**Raw data:**
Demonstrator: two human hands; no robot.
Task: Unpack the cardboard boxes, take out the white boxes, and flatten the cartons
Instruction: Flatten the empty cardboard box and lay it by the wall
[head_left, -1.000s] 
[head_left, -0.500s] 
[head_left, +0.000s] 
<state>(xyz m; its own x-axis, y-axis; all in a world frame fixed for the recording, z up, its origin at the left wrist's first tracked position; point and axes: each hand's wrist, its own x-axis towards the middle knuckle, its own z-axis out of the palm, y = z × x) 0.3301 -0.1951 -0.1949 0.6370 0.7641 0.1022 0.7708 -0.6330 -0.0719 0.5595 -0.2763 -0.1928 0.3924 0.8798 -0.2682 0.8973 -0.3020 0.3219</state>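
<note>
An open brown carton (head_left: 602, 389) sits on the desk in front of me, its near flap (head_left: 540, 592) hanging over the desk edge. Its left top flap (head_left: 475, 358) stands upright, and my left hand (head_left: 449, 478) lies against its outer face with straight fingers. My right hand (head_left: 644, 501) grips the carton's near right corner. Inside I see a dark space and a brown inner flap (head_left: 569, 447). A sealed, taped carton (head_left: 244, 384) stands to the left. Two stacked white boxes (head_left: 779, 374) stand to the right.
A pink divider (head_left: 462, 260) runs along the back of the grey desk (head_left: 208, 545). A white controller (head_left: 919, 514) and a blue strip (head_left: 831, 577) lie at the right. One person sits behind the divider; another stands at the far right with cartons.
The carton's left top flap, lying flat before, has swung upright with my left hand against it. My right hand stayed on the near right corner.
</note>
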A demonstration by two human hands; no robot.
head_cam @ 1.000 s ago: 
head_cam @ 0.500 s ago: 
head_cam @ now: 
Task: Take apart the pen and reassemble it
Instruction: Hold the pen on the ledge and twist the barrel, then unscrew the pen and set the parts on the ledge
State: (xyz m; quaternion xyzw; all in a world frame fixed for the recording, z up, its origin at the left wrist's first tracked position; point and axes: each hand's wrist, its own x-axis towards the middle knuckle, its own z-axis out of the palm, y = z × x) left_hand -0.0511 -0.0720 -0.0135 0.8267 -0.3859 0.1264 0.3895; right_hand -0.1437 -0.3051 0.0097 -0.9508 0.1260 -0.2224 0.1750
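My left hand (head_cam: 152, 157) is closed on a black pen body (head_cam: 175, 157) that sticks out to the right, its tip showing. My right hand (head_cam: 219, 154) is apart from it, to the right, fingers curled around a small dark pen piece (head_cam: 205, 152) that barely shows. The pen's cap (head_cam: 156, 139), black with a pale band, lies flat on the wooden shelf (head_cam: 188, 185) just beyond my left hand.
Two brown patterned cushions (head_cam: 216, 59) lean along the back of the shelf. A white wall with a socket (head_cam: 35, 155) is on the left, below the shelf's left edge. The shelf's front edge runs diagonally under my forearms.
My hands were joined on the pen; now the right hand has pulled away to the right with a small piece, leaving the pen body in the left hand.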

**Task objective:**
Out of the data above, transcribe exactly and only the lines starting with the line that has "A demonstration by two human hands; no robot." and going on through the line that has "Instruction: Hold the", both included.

**Solution for this problem:**
A demonstration by two human hands; no robot.
head_cam @ 1.000 s ago: 
head_cam @ 0.500 s ago: 
head_cam @ now: 
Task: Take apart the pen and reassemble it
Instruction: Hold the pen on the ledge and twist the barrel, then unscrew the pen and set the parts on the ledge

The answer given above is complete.